** AVAILABLE DATA follows **
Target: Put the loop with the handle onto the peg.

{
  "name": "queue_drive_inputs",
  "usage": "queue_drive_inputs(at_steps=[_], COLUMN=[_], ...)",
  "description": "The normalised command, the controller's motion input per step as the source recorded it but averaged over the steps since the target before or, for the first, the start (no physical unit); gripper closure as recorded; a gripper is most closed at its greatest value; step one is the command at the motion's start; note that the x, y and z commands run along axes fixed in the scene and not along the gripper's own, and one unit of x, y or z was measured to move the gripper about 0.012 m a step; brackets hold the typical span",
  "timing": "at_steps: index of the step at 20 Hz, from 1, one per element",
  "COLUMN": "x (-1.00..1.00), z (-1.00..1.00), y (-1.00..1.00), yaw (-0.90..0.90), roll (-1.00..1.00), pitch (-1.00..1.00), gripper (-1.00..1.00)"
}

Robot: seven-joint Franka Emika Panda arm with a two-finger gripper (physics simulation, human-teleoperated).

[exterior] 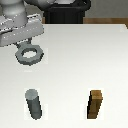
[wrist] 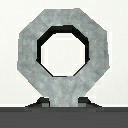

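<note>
The loop with the handle is a flat grey ring at the exterior view's left, behind the peg. My gripper is shut on its stubby handle, and the ring sticks out beyond the fingers. In the wrist view the loop with the handle fills most of the picture, and its tab runs down into my gripper between the dark fingertips. The peg is an upright grey cylinder near the front left of the table, standing apart from the ring and closer to the camera.
A brown wooden block stands upright at the front, to the exterior view's right of the peg. The white table spreads between them. A dark robot base sits at the table's far edge.
</note>
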Motion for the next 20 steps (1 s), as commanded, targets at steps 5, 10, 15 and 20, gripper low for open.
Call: queue_drive_inputs(at_steps=[5,10,15,20], x=[0.4,0.2,0.8,1.0], z=[0.4,0.0,0.0,0.0], y=[0.0,0.0,0.0,0.0], yaw=[0.0,0.0,0.0,0.0], roll=[0.0,0.0,0.0,0.0], pitch=[0.0,0.0,0.0,0.0], gripper=[1.0,1.0,1.0,1.0])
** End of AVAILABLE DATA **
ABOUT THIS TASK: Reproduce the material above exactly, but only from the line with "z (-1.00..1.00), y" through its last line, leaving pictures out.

ANSWER AREA:
  "COLUMN": "x (-1.00..1.00), z (-1.00..1.00), y (-1.00..1.00), yaw (-0.90..0.90), roll (-1.00..1.00), pitch (-1.00..1.00), gripper (-1.00..1.00)"
}

Robot: seven-joint Franka Emika Panda arm with a two-finger gripper (physics simulation, human-teleoperated).

[exterior] 
[wrist] 

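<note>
The loop with the handle is a flat grey ring at the exterior view's left, behind the peg. My gripper is shut on its stubby handle, and the ring sticks out beyond the fingers. In the wrist view the loop with the handle fills most of the picture, and its tab runs down into my gripper between the dark fingertips. The peg is an upright grey cylinder near the front left of the table, standing apart from the ring and closer to the camera.
A brown wooden block stands upright at the front, to the exterior view's right of the peg. The white table spreads between them. A dark robot base sits at the table's far edge.
</note>
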Motion for the next 20 steps (1 s), as commanded, targets at steps 5, 10, 15 and 20, gripper low for open.
Call: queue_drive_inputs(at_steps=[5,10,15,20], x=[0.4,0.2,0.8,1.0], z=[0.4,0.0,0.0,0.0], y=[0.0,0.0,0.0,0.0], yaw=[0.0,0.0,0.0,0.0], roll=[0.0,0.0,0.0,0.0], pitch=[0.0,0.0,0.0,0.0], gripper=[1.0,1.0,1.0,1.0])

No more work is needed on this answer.